トップを走るのはトヨタ/出光興産、日産、ホンダも続く
次世代EV用バッテリーの本命と言われる全固体リチウムイオン電池。世界中のバッテリーメーカー、自動車メーカー、そして素材メーカーがその実用化に向けて鎬を削っている。そのなかで圧倒的な優位にあると言われるのが、トヨタ/出光興産連合だ。関連特許の数は世界中のライバルを圧倒する。
そして、そのすぐ後ろを追いかけるのが日産やホンダという構図だ。テクノロジーでは日本勢が世界の趨勢を決する勢いがある。と思いきや、超強力な伏兵が現れた。現在、EV用バッテリーで圧倒的な世界シェアを誇る中国勢が、やはり黙っていなかったのである。
本題に入るまえに、全固体電池がなぜこれほど話題になるのか簡単にまとめておこう。
簡単に言えば、いまEVに限らず広く利用されているリチウムイオンバッテリーは電流を発生させる電解質は液体だ。この電解質の中をリチウムイオン(リチウムイオン電池の場合)が移動することで電流が発生する仕組みである。この電解質を固体に置き換えたものが全固体電池だ。
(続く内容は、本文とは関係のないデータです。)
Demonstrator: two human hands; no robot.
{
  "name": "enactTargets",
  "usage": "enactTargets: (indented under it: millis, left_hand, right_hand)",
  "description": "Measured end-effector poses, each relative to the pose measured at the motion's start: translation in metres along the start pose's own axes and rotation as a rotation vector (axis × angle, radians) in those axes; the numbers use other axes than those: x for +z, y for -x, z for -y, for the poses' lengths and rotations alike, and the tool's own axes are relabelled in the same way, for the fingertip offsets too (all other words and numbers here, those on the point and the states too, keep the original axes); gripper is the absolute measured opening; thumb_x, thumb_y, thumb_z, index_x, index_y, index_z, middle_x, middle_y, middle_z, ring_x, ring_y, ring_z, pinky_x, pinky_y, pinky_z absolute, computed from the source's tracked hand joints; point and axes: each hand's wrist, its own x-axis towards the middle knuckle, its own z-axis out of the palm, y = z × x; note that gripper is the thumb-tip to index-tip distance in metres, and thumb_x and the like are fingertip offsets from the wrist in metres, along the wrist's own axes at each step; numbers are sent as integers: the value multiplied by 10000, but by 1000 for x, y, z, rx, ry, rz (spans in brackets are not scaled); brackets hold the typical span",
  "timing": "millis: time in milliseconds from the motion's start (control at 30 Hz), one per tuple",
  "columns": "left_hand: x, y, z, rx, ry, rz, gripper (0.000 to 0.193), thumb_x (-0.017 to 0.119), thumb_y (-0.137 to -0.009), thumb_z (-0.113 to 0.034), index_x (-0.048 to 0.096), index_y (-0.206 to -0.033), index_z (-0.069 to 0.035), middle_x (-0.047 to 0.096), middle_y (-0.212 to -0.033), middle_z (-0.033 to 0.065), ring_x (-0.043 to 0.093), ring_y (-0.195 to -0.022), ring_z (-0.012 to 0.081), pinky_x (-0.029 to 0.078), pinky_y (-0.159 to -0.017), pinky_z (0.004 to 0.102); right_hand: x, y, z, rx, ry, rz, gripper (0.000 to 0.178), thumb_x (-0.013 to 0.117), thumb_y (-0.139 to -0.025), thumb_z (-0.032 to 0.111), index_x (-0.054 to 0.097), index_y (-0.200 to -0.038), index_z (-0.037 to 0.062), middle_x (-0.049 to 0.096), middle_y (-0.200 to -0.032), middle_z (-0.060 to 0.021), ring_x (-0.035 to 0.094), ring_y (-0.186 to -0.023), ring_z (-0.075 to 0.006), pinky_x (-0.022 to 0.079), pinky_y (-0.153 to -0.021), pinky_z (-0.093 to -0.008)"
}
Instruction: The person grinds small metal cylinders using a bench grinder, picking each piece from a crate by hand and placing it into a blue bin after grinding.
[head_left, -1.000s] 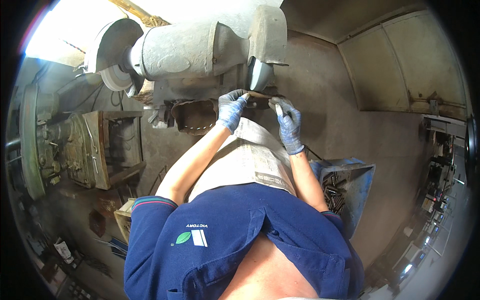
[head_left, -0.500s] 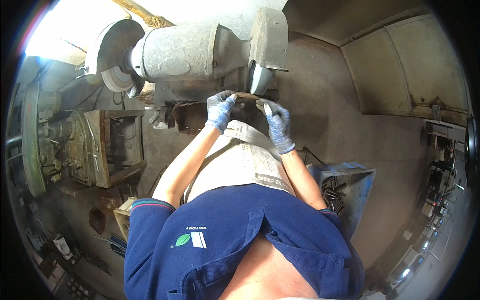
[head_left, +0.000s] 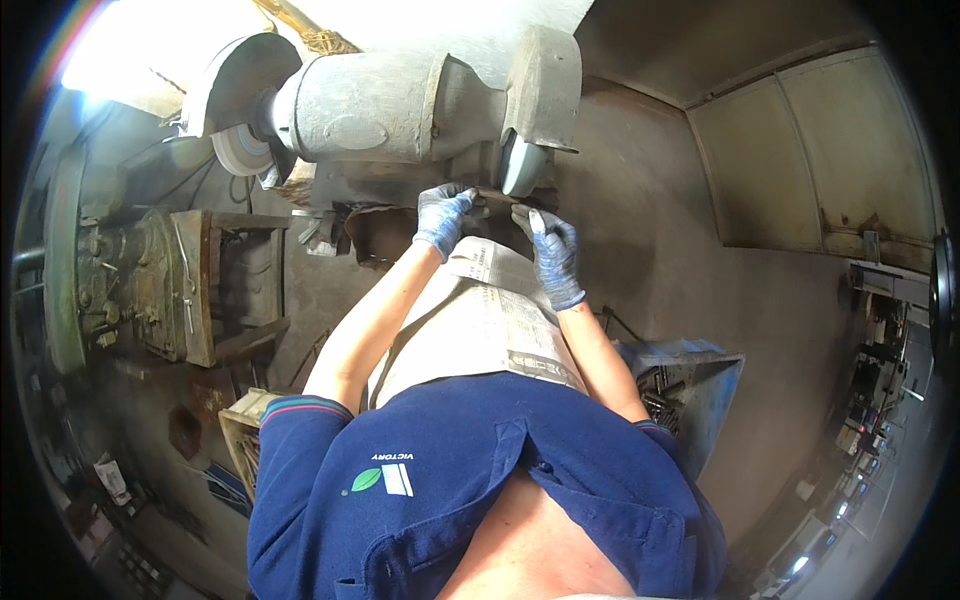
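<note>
My left hand (head_left: 442,218), in a blue-and-grey work glove, is closed on one end of a thin, dark metal piece (head_left: 494,195). The gloved fingers of my right hand (head_left: 553,250) pinch its other end. The piece spans the gap between both hands, right below the grinding wheel (head_left: 522,166) on the right side of a grey bench grinder (head_left: 360,108). Whether the piece touches the wheel I cannot tell. A metal guard (head_left: 546,85) covers the upper part of that wheel. Fingers hide the ends of the piece, so its exact kind does not show.
A second, pale wheel (head_left: 242,150) sits on the grinder's left side. An old green machine (head_left: 150,285) stands at left. By my right arm is a blue bin (head_left: 722,385) with several metal parts; a wooden box (head_left: 245,420) is by my left. Light cloth (head_left: 480,320) covers my lap.
The metal piece has turned and now shows a narrower, darker side. Both hands stay below the wheel with the piece between them. The whole view has shifted slightly.
</note>
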Motion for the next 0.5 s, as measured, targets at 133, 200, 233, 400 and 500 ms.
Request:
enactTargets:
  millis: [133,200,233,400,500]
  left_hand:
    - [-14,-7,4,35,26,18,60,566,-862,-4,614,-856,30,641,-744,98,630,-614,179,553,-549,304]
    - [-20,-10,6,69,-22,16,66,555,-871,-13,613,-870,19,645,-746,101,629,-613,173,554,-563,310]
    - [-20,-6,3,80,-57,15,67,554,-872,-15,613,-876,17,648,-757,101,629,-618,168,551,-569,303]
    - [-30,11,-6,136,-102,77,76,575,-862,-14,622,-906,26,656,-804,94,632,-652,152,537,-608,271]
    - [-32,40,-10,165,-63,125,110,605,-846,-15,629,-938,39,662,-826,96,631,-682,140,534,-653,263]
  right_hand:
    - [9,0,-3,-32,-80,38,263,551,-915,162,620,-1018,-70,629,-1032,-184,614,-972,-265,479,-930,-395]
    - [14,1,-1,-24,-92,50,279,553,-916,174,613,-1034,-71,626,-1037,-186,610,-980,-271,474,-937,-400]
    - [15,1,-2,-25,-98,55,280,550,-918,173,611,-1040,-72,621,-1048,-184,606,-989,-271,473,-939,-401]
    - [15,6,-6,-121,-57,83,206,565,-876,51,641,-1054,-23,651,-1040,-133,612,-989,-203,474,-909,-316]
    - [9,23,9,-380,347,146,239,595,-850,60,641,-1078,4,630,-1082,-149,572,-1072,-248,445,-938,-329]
簡単な材料の置き換えだと思われるかもしれないが、その実用化は困難を極める。なかでも電解質に使われる素材の開発は、多くの素材メーカーや研究所が試行錯誤を重ねているものの、なかなか実用レベルに届かない。度重なる充放電でも変形がなく長寿命、また水分の混入などによる発火の危険性を抑え、熱など危険なガスも発生しないなど、さまざまな素材の研究開発が日夜行われているのだ。
全固体電池の最大のメリットは、圧倒的なエネルギー密度である。容量が小さくても十分な電力を得ることが可能で、コンパクトで場所を取らないバッテリーパックを重ねることで大出力化も容易だ。充放電のスピードアップもケタ違いだ。つまり、小さくても力持ち、小さいから軽い、とまさに自動車向きの特性を備えている。